Qu’est-ce qu’un héros? Quelques soient les définitions diverses et variées que l’on peut donner au 21ème siècle, on retrouve toujours la notion de centralité d’un personnage dans l’oeuvre.
Ainsi, il est courant de dire que le “héros” d’un film ou d’un roman est toujours le “personnage principal”, qu’il soit exemplaire, détestable, ordinaire ou extraordinaire.
Pourtant dans l’Antiquité, la définition était plus réduite. La mythologie gréco-romaine ne proposait que des héros aux parcours exceptionnels. Cela s’illustrait à travers la production d’oeuvres d’art qui décrivaient les formidables épopées menées par des demi-dieux. Et déjà, le héros servait à nourir la propagande et à défendre des idéologies politiques et religieuses… une mécanique qui reste quelque part d’actualité.
A l’époque moderne, et avec l’émergence des nouvelles formes d’arts visuels, tels que le graphisme, la photographie, la bande dessinée ou encore le cinéma, on retrouve toujours la centralité du héros, sans qu’il soit toujours un demi dieu. Pendant qu’en Union Soviétique on célébrait “l’ouvrier du mois” à travers la production d’affiches et de films, aux Etat-Unis, on glorifiait des personnages fictifs aux superpouvoirs avec les Comics et dans les grandes salles de cinéma.
Aujourd’hui, avec le développement des masse-médias, l’intéractivité aidant, tout le monde peut devenir un héros.

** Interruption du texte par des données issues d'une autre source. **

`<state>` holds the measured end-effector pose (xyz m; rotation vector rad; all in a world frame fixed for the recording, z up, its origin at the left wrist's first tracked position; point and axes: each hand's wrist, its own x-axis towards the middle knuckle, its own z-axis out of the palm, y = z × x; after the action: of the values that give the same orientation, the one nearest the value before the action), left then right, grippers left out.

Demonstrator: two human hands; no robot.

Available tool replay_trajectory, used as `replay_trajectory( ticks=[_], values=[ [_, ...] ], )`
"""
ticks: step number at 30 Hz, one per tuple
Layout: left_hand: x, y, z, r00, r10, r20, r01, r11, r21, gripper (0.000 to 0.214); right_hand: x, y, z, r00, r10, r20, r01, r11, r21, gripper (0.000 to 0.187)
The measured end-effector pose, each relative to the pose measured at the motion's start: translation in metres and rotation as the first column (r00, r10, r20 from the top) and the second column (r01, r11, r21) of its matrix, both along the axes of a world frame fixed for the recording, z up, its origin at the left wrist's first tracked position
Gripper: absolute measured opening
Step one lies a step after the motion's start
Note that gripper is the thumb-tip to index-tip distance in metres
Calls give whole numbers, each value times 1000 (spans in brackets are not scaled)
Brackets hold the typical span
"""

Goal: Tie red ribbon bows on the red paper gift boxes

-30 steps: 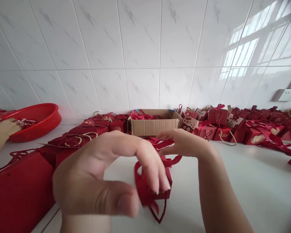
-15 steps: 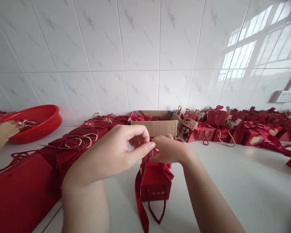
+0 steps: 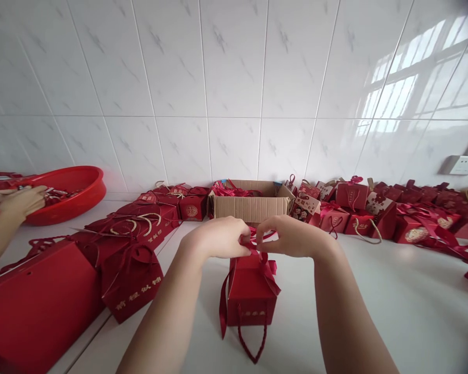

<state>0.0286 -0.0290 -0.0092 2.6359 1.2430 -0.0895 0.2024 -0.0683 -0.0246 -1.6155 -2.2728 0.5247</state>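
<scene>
Box [image 3: 251,298]: on the worktop [image 3: 300,332]; likely light, stiff card, so I'd hold its sides.
Ribbon [image 3: 223,306]: soft, probably slippery.
Left hand [image 3: 226,236], right hand [image 3: 286,236]: fingertips pinching ribbon atop the box.

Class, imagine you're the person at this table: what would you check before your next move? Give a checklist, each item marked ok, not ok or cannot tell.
1. Small red box upright on the table: ok.
2. Left hand and right hand both at the box's top: ok.
3. No ribbon end hanging loose: not ok, one hangs down the box's left side.
4. Knot made in the ribbon: cannot tell, fingers cover much of the top.
5. Cord handle away from the fingers: ok, it hangs at the front.
6. Co-worker's hands away from the box: ok, they're at the red basin.
</scene>
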Motion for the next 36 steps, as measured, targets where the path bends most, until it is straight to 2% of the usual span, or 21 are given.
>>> replay_trajectory(
  ticks=[3,6,9,12,15,20,24,26,29,32,36],
  values=[
    [0,-8,4,987,-45,155,36,997,61,15,-2,2,-3,999,27,-46,-29,999,-31,20],
    [0,-17,6,965,-69,251,36,990,134,14,-6,3,-4,998,37,-60,-38,999,-15,15],
    [-2,-19,3,981,-15,193,-18,985,170,12,-6,2,-3,997,38,-66,-36,999,31,12],
    [-5,-15,-1,994,84,69,-92,989,116,8,-3,1,-2,995,26,-92,-20,998,63,15],
    [-6,-10,-1,994,103,42,-106,992,70,7,2,0,-2,997,-10,-79,17,996,84,14],
    [-4,-14,4,970,-16,243,-24,987,161,12,4,2,-5,993,-103,-53,108,988,108,10],
    [-1,-22,5,903,-121,413,-2,959,284,10,-2,2,-5,974,24,-225,31,971,237,18],
    [0,-23,4,907,-106,408,-41,941,336,20,-3,2,-4,949,64,-308,38,948,315,24],
    [-3,-19,3,938,-37,343,-94,930,355,22,-1,2,-3,935,8,-355,137,914,382,31],
    [-6,-14,2,955,13,296,-116,936,332,17,3,3,-4,938,-48,-343,185,906,381,33],
    [-3,-7,0,964,43,262,-116,956,270,8,6,3,-4,937,-61,-344,198,904,379,32]
  ],
)
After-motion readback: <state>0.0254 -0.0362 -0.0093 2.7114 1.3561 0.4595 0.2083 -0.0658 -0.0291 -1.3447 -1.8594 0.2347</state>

Afin de créer cet événement dédié au dessin contemporain, nous avons demandé à plusieurs artistes multidisciplinaires de proposer des visions croisées sur la notion du héros. En privilégiant la technique du dessin dans toutes ses formes, un médium qui repousse aujourd’hui constamment ses limites.
Ainsi, certains artistes font référence à des périodes de l’histoire et à des personnages connus, d’autres proposent une vision beaucoup plus personnelle, souvent abstraite.
À l’exemple du poète berbère représenté par M’Barek Bouhchichi, descendant d’esclave et qui a longtemps chanté contre les conditions d’esclavage en poésie Tifinagh, revendiquant ainsi le droit des noirs à la dignité.
Anuar Khalifi quant à lui, représente de manière plus générale sa vision d’un monde marqué par les extrémismes, la consommation et le matérialisme avec des personnages représentés comme des derviches ou des antihéros perdus, évoquant pour la plupart des stéréotypes sur l’Orient.
Nous faisons face également à l’absence de héros, avec les collages de Simohammed Fettaka qui illustre une révolution sans Héros. Ou une vision brouillé du statut du soldat, qui peut être à fois héros et antihéros.
Mo Baala va jusqu’à s’approprier le personnage du Petit Prince « comme un exemple d’état mental qui renforce la pensée imaginative quand on pense que nous sommes perdus dans des situations de vie précaires ». Rita Alaoui, quant à elle, interprète l’Homme en symbiose avec l’arbre symbolisant l’ancrage, l’équilibre, le flux de la vie, et de la résistance dans un monde faux, pollué et artificiel.
Avec 12 artistes et 26 oeuvres, dont certaines ont été spécialement produites pour cet événement, cette exposition rend hommage a certaines figures héroïques ou du moins exemplaires, mais se révèle être également une forme de revendication, ou un autoportrait de l’artiste, tout en donnant un aperçu du Héros/Anti-héros des temps moderne pour interpeller l’imaginaire collectif.
Texte extrait du catalogue de l’exposition.